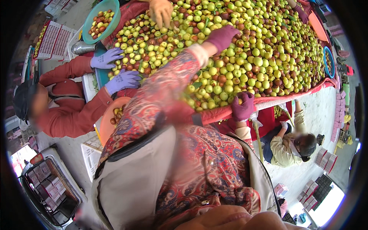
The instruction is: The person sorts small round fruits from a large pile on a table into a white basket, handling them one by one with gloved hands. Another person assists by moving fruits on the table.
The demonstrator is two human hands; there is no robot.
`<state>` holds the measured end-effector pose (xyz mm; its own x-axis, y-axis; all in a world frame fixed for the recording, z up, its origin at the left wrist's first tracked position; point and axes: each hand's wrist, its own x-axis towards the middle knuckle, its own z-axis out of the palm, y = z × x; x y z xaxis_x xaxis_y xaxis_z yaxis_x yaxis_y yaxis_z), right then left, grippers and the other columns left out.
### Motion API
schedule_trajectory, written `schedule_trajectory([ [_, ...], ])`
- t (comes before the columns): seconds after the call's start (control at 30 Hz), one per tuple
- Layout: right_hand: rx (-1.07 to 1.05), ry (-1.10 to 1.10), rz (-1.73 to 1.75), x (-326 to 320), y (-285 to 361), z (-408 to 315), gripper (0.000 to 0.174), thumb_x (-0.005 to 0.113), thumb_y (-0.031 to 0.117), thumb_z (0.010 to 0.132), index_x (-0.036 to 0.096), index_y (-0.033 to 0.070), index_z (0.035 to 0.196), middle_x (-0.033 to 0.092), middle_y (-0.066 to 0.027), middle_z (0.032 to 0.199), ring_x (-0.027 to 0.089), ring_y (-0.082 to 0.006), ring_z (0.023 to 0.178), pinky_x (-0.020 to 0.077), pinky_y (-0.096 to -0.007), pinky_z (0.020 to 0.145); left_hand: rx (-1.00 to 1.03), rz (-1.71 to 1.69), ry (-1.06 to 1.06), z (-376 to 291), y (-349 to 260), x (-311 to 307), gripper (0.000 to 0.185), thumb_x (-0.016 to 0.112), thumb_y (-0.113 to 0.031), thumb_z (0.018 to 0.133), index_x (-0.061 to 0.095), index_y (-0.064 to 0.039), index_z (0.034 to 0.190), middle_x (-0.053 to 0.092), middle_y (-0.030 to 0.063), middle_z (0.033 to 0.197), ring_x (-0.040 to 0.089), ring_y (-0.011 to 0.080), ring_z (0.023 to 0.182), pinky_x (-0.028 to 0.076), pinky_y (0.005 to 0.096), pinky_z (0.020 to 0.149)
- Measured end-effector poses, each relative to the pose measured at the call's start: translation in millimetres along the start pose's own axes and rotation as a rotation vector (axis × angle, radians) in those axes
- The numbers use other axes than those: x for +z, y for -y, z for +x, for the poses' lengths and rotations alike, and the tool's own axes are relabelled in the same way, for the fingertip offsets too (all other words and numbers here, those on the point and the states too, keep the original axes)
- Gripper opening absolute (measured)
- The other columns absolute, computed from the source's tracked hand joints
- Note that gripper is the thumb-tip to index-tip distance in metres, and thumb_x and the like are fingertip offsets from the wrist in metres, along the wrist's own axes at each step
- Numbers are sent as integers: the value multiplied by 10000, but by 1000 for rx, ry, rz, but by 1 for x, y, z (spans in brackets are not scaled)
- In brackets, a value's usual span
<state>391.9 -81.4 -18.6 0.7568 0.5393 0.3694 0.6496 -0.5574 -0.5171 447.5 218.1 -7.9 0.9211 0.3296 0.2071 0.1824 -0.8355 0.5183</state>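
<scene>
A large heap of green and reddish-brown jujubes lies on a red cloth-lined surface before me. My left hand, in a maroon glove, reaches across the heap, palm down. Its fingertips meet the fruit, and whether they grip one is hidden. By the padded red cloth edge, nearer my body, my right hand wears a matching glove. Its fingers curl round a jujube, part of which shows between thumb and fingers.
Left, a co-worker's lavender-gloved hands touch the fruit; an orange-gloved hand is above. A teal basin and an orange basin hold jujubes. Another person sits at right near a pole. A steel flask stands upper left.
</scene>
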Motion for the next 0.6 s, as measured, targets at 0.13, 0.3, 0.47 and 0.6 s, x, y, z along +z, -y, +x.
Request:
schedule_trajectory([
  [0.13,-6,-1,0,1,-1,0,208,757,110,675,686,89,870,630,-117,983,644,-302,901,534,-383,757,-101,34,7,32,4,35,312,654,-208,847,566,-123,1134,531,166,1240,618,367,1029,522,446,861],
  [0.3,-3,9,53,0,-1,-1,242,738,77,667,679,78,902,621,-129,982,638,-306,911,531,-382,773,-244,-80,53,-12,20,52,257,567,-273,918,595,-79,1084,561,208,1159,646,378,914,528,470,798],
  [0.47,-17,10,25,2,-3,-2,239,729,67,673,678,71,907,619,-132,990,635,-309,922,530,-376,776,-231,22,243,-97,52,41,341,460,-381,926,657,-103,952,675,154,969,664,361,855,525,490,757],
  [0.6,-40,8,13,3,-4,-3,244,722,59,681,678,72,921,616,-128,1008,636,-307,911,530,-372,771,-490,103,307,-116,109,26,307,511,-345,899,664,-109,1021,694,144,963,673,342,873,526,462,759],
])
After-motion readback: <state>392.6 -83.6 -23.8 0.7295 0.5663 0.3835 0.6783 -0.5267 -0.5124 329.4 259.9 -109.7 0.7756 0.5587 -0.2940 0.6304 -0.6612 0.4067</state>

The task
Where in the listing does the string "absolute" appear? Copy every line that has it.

Answer for the task
- Gripper opening absolute (measured)
- The other columns absolute, computed from the source's tracked hand joints

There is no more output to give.